> **Task requirements**: For the entries below, repeat exactly each line starting with the one that contains "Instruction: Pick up" and going on through the one that contains "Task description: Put", and no others.

::: Records supplied

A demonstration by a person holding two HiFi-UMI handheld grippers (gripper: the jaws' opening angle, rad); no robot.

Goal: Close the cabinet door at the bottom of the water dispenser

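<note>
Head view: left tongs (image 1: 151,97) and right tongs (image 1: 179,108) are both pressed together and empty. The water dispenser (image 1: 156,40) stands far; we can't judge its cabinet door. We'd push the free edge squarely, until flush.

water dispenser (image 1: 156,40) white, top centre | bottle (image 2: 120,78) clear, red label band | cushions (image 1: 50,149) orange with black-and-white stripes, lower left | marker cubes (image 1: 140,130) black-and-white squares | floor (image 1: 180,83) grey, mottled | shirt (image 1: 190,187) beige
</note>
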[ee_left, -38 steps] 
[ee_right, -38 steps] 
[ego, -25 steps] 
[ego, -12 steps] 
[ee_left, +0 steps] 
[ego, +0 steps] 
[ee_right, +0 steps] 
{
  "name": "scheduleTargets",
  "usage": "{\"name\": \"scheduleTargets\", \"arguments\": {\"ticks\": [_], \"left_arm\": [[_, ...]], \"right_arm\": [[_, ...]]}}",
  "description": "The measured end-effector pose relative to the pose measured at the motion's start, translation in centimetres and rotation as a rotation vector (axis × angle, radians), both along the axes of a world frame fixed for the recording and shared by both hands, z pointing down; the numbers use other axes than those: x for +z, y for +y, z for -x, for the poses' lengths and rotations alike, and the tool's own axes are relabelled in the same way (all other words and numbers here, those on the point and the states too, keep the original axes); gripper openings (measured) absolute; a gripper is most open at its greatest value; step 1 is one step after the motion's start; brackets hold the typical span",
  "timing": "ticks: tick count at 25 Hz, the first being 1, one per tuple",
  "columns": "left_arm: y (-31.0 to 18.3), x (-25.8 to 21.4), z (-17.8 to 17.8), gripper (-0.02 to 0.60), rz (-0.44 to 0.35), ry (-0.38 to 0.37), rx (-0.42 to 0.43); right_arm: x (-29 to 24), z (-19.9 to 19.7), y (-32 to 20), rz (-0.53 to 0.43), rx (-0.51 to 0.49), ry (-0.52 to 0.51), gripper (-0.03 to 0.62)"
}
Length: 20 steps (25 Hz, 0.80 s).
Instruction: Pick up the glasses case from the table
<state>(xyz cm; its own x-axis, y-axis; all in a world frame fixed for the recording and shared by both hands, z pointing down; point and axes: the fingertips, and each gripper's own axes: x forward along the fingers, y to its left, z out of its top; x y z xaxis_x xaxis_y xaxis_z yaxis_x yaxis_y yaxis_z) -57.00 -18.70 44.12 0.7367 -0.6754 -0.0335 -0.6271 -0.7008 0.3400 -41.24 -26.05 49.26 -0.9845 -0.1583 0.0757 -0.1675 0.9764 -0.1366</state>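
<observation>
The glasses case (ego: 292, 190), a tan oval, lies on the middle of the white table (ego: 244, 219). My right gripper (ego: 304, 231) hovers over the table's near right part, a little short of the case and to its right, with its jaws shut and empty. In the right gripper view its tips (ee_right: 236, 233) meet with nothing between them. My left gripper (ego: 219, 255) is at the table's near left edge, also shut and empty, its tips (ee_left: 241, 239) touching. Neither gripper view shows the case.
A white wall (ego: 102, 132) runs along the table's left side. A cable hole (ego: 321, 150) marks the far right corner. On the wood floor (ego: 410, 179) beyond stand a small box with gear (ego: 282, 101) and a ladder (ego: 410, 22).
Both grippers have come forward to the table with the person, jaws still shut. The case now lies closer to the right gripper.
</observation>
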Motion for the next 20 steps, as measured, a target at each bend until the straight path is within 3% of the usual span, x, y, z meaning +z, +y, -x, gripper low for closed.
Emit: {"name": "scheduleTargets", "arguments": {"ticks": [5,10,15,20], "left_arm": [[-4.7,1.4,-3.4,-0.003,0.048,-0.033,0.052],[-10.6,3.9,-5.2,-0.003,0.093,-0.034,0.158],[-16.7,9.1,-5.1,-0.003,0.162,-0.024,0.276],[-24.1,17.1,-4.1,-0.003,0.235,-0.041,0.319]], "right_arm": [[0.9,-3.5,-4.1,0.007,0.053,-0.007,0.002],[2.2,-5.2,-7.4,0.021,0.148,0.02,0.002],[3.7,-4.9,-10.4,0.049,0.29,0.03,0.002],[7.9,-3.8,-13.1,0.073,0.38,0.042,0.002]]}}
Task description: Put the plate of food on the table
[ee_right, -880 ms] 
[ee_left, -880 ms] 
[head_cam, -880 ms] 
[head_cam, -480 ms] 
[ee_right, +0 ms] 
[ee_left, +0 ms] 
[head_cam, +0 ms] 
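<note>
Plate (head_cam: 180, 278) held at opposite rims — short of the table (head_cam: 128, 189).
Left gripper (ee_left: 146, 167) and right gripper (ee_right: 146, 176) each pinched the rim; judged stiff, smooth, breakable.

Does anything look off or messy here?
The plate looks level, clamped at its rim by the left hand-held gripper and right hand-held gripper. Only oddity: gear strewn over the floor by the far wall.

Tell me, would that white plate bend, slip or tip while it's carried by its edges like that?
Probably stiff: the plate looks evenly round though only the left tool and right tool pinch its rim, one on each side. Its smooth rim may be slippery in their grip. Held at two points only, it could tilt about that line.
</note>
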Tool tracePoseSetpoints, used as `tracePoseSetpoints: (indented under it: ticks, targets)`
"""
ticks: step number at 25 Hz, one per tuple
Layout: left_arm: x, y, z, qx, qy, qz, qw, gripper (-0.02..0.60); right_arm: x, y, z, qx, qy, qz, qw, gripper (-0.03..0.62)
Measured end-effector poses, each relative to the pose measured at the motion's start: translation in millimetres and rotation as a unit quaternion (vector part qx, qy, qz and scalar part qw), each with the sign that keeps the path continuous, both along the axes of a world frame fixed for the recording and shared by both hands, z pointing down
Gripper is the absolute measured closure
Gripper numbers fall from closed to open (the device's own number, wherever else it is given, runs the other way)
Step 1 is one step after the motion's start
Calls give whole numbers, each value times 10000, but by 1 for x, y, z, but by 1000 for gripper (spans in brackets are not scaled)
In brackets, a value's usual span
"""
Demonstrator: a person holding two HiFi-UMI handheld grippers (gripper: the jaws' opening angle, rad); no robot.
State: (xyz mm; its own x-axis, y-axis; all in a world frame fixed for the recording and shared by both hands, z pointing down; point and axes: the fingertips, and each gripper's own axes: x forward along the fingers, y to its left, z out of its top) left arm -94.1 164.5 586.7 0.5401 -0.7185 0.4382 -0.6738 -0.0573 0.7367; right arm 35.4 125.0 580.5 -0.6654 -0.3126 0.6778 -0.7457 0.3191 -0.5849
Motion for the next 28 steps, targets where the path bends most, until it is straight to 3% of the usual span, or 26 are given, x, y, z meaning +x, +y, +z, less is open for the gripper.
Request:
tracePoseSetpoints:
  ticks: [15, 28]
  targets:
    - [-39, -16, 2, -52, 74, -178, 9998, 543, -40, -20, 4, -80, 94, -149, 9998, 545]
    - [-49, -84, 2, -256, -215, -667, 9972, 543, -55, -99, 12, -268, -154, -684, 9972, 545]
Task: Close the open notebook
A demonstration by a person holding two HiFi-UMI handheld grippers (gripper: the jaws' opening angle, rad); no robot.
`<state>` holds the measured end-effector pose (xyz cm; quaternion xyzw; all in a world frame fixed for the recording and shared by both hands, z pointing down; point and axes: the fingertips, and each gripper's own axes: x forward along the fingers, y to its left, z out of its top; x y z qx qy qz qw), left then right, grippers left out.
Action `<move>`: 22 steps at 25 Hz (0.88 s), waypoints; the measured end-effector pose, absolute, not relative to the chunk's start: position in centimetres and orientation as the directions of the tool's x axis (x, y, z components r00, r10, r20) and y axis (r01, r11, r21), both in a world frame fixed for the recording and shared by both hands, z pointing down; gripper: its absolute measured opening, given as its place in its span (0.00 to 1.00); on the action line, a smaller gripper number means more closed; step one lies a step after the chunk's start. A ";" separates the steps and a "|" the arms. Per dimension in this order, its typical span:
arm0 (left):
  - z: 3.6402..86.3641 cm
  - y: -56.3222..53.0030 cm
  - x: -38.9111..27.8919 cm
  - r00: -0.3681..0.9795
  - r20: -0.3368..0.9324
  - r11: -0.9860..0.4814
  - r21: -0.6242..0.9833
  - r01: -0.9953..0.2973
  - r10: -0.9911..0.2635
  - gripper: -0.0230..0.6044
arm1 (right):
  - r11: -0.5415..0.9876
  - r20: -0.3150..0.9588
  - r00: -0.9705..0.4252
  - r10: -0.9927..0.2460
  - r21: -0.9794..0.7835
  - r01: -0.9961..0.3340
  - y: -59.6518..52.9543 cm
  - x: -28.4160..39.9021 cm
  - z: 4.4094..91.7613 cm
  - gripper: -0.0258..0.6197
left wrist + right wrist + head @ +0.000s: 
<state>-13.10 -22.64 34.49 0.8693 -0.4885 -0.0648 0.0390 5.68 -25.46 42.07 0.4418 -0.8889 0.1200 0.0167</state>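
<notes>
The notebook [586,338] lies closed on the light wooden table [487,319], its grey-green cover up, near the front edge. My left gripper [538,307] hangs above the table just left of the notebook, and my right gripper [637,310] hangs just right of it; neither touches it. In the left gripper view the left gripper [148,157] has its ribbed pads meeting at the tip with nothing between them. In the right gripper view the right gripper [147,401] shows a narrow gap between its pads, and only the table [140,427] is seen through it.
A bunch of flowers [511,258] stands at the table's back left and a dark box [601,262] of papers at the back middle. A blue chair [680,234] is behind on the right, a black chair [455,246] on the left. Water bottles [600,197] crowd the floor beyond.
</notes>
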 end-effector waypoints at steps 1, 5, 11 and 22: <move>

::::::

> **Written solution**:
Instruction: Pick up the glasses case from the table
<state>(xyz cm; its own x-axis, y-axis; all in a world frame fixed for the recording and shared by both hands, z pointing down; point and axes: the fingertips, and each gripper's own axes: x forward along the fingers, y to its left, z out of its top; x y z xaxis_x xaxis_y xaxis_z yaxis_x yaxis_y yaxis_z) -57.00 -18.70 44.12 0.7367 -0.6754 -0.0335 -0.6271 -0.7008 0.3400 -41.24 -26.05 49.26 -0.9845 -0.1583 0.0757 -0.1675 0.9764 -0.1366</state>
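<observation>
The glasses case (ego: 292, 190), a tan oval, lies on the middle of the white table (ego: 244, 219). My right gripper (ego: 304, 231) hovers over the table's near right part, a little short of the case and to its right, with its jaws shut and empty. In the right gripper view its tips (ee_right: 236, 233) meet with nothing between them. My left gripper (ego: 219, 255) is at the table's near left edge, also shut and empty, its tips (ee_left: 241, 239) touching. Neither gripper view shows the case.
A white wall (ego: 102, 132) runs along the table's left side. A cable hole (ego: 321, 150) marks the far right corner. On the wood floor (ego: 410, 179) beyond stand a small box with gear (ego: 282, 101) and a ladder (ego: 410, 22).
Both grippers have come forward to the table with the person, jaws still shut. The case now lies closer to the right gripper.
</observation>
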Motion for the next 20 steps, as measured, a target at each bend until the straight path is within 3% of the usual span, x, y, z meaning +z, +y, -x, gripper low for closed.
Emit: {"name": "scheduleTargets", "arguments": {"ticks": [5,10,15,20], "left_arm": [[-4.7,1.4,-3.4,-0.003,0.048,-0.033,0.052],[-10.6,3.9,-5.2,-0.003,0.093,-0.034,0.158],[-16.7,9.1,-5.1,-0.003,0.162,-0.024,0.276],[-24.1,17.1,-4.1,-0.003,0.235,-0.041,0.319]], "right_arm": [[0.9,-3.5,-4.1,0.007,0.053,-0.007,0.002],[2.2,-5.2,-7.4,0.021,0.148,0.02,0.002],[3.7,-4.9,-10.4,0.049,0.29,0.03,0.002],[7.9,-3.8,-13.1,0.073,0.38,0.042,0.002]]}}
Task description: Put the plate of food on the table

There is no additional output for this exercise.